Can the future be known? II

 

Bradbury, R.H. (1998) Can the future be known? II. Opening address to Tools for an uncertain world symposium at Greenhouse Beyond Kyoto Conference, Canberra, 31 March - 1 April 1998.

Introduction

This is a potent question, this 'Can the future be known?'. It bears directly on the greenhouse issue, because it asks if we can really know the consequences of the increased abundance of greenhouse gases in the atmosphere. It is also a fair question, because we have much commonplace evidence before us of the uncertainty, the unknowability, the inscrutability of the future.

How can the boffins say that the increase in greenhouse gases now will lead to profound climate change in 2020, when they can't even predict tomorrow's weather?

How can they say that climate change will have dire effects on the whole world's ecosystems, when they failed to predict the spread of even a single species, the northern sea star, from Japan to Australia in ships' ballast water?

How can they say that climate change will have major effects on the world economy, when they couldn't even predict the Asian currency crisis?

How can they, how dare they, attempt to predict such grand futures, when they can't even predict the winner of the Melbourne Cup?

Today, we will ask them. Like delinquents before the school head, we will ask the boffins to 'please explain'. For a change, we will put them under the microscope. We will poke and probe them, and make them squirm and wiggle. We will make them, in a light hearted way, give us some answers that we understand.

And we won't be satisfied with the usual two handed scientist's explanation: on the one hand ... , on the other hand.

But before we begin our inquisition, we need some context. We need a richer understanding of just what scientists think they are doing when they say they are predicting things, when they say they know something. We need to go down into science's cellar where they keep all their old stuff and fossick around a bit. We need to dust off and examine some of their assumptions and precepts, the things they have assimilated so thoroughly in becoming scientists that they have long forgotten to explain to the rest of us. In short, we need to do a little philosophising.

Realms of possibility

We need to start with a notion of possibility[1]. We start here because the idea of knowing the future begs the question of whether the future is open. This is because, if the future is determined, there are no many possible futures, but only one actual future that we need to know. Knowing this single actual future is a very different scientific (and philosophical) project from knowing about many possible futures.

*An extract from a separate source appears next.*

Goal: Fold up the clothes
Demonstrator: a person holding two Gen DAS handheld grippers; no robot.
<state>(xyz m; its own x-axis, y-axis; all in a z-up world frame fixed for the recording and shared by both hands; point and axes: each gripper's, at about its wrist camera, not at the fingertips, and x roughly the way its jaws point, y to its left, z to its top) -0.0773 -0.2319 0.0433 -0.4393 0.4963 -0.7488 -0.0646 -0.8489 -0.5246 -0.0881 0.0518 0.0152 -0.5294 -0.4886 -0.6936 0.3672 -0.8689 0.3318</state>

Without undertaking a long philosophical excursion, I will assert that our commonsense notion of a more or less open future is the right one. I say that our idea of the openness of the future is encapsulated in the verb 'can', a verb, as Daniel Dennett[2] says 'we can hardly do without'. It fairly captures the 'certain looseness' of the world that David Hume spoke about, the looseness 'that prevents the possible from shrinking tightly around the actual'.

As well as a notion of possibility, which I will return to soon, we also need a notion of the right level of explanation, the level at which our knowing best accounts for the phenomena, the level at which we may best communicate our understanding, the level at which the explanation best connects with all other scientific explanations. As we will see later, these levels are one and the same.

Now we don't merely have possibility, to pick up my thread again, we have realms of possibility. By this I mean we have different sorts of possibility. We need this idea because we need to distinguish, in some sensible way, the differences between differently possible futures.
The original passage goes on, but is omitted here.